▶ [AIM OF THE TASK] In the listing below, print exactly the lines from the first through the one that contains "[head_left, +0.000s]".

------ THE DATA ------

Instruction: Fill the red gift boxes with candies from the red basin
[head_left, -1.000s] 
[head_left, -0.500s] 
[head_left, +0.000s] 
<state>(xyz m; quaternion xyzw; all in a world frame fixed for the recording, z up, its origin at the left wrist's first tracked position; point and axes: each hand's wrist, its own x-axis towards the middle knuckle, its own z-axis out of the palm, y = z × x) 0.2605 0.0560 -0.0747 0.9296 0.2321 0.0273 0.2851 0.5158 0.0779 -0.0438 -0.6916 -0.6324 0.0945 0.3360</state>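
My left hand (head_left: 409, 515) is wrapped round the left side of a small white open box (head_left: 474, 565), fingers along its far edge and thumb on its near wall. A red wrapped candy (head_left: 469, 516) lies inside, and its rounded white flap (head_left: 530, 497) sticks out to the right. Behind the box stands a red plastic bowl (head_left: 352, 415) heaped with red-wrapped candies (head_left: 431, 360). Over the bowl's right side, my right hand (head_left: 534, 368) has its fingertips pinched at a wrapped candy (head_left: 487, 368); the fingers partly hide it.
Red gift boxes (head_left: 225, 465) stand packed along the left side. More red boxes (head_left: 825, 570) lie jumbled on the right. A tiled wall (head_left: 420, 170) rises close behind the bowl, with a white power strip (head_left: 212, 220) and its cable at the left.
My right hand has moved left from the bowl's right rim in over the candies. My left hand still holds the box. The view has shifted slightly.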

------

▶ [OUTPUT BELOW]
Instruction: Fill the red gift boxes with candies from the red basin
[head_left, -1.000s] 
[head_left, -0.500s] 
[head_left, +0.000s] 

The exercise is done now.